> [EXERCISE GOAL]: All lines of the material should be given again exactly.

> [DATASET EXCERPT]:
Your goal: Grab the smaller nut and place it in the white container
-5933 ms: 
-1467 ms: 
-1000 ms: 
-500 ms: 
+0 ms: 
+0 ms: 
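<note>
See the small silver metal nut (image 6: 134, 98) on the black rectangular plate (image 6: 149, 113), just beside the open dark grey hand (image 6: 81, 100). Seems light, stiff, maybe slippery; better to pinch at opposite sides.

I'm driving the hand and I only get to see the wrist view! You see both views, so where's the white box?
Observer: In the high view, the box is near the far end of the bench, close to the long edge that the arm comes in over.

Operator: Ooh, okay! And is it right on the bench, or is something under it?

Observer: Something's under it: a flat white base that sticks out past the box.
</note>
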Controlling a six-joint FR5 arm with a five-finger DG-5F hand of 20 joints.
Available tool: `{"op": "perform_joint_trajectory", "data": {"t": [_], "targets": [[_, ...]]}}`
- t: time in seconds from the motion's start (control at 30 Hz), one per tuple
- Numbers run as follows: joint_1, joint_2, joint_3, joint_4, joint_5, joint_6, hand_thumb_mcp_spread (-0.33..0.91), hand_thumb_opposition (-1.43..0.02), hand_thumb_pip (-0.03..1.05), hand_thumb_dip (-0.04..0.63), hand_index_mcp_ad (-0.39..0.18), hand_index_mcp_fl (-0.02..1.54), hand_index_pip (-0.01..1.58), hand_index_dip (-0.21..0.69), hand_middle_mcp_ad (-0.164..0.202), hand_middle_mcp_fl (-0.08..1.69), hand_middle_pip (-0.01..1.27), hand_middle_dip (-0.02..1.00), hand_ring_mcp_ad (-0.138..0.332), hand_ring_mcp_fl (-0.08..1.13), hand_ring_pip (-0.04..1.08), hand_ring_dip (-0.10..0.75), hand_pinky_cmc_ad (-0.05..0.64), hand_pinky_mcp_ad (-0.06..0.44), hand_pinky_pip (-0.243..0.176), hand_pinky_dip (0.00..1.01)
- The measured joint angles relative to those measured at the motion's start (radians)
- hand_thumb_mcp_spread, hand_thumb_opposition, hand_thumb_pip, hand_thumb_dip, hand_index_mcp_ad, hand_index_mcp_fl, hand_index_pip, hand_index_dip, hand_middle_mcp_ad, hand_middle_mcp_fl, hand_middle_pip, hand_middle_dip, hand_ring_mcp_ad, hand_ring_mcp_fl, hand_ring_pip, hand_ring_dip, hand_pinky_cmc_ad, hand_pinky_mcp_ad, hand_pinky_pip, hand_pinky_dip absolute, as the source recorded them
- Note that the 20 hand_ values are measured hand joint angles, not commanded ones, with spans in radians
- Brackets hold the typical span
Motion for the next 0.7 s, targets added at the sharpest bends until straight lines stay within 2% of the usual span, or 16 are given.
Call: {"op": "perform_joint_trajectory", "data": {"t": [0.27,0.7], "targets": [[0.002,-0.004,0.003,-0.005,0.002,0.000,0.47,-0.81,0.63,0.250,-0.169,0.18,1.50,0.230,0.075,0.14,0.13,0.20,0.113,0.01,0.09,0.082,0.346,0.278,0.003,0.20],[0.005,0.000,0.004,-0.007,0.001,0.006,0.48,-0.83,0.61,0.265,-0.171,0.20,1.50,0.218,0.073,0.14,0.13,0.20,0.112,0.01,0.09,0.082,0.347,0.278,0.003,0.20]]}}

> [ANSWER BOX]:
Your goal: Grab the smaller nut and place it in the white container
-5933 ms: 
-1467 ms: 
-1000 ms: 
-500 ms: 
+0 ms: 
+0 ms: 
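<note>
See the small silver metal nut (image 6: 134, 98) on the black rectangular plate (image 6: 149, 113), just beside the open dark grey hand (image 6: 81, 100). Seems light, stiff, maybe slippery; better to pinch at opposite sides.

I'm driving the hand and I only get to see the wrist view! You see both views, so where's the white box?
Observer: In the high view, the box is near the far end of the bench, close to the long edge that the arm comes in over.

Operator: Ooh, okay! And is it right on the bench, or is something under it?

Observer: Something's under it: a flat white base that sticks out past the box.
</note>
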Controlling a six-joint FR5 arm with a five-finger DG-5F hand of 20 joints.
Available tool: `{"op": "perform_joint_trajectory", "data": {"t": [_], "targets": [[_, ...]]}}`
- t: time in seconds from the motion's start (control at 30 Hz), one per tuple
- Numbers run as follows: joint_1, joint_2, joint_3, joint_4, joint_5, joint_6, hand_thumb_mcp_spread (-0.33..0.91), hand_thumb_opposition (-1.43..0.02), hand_thumb_pip (-0.03..1.05), hand_thumb_dip (-0.04..0.63), hand_index_mcp_ad (-0.39..0.18), hand_index_mcp_fl (-0.02..1.54), hand_index_pip (-0.01..1.58), hand_index_dip (-0.21..0.69), hand_middle_mcp_ad (-0.164..0.202), hand_middle_mcp_fl (-0.08..1.69), hand_middle_pip (-0.01..1.27), hand_middle_dip (-0.02..1.00), hand_ring_mcp_ad (-0.138..0.332), hand_ring_mcp_fl (-0.08..1.13), hand_ring_pip (-0.04..1.08), hand_ring_dip (-0.10..0.75), hand_pinky_cmc_ad (-0.05..0.64), hand_pinky_mcp_ad (-0.06..0.44), hand_pinky_pip (-0.243..0.176), hand_pinky_dip (0.00..1.01)
- The measured joint angles relative to those measured at the motion's start (radians)
- hand_thumb_mcp_spread, hand_thumb_opposition, hand_thumb_pip, hand_thumb_dip, hand_index_mcp_ad, hand_index_mcp_fl, hand_index_pip, hand_index_dip, hand_middle_mcp_ad, hand_middle_mcp_fl, hand_middle_pip, hand_middle_dip, hand_ring_mcp_ad, hand_ring_mcp_fl, hand_ring_pip, hand_ring_dip, hand_pinky_cmc_ad, hand_pinky_mcp_ad, hand_pinky_pip, hand_pinky_dip absolute, as the source recorded them
- Note that the 20 hand_ values are measured hand joint angles, not commanded ones, with spans in radians
- Brackets hold the typical span
Motion for the next 0.7 s, targets added at the sharpest bends until straight lines stay within 2% of the usual span, or 16 are given.
Call: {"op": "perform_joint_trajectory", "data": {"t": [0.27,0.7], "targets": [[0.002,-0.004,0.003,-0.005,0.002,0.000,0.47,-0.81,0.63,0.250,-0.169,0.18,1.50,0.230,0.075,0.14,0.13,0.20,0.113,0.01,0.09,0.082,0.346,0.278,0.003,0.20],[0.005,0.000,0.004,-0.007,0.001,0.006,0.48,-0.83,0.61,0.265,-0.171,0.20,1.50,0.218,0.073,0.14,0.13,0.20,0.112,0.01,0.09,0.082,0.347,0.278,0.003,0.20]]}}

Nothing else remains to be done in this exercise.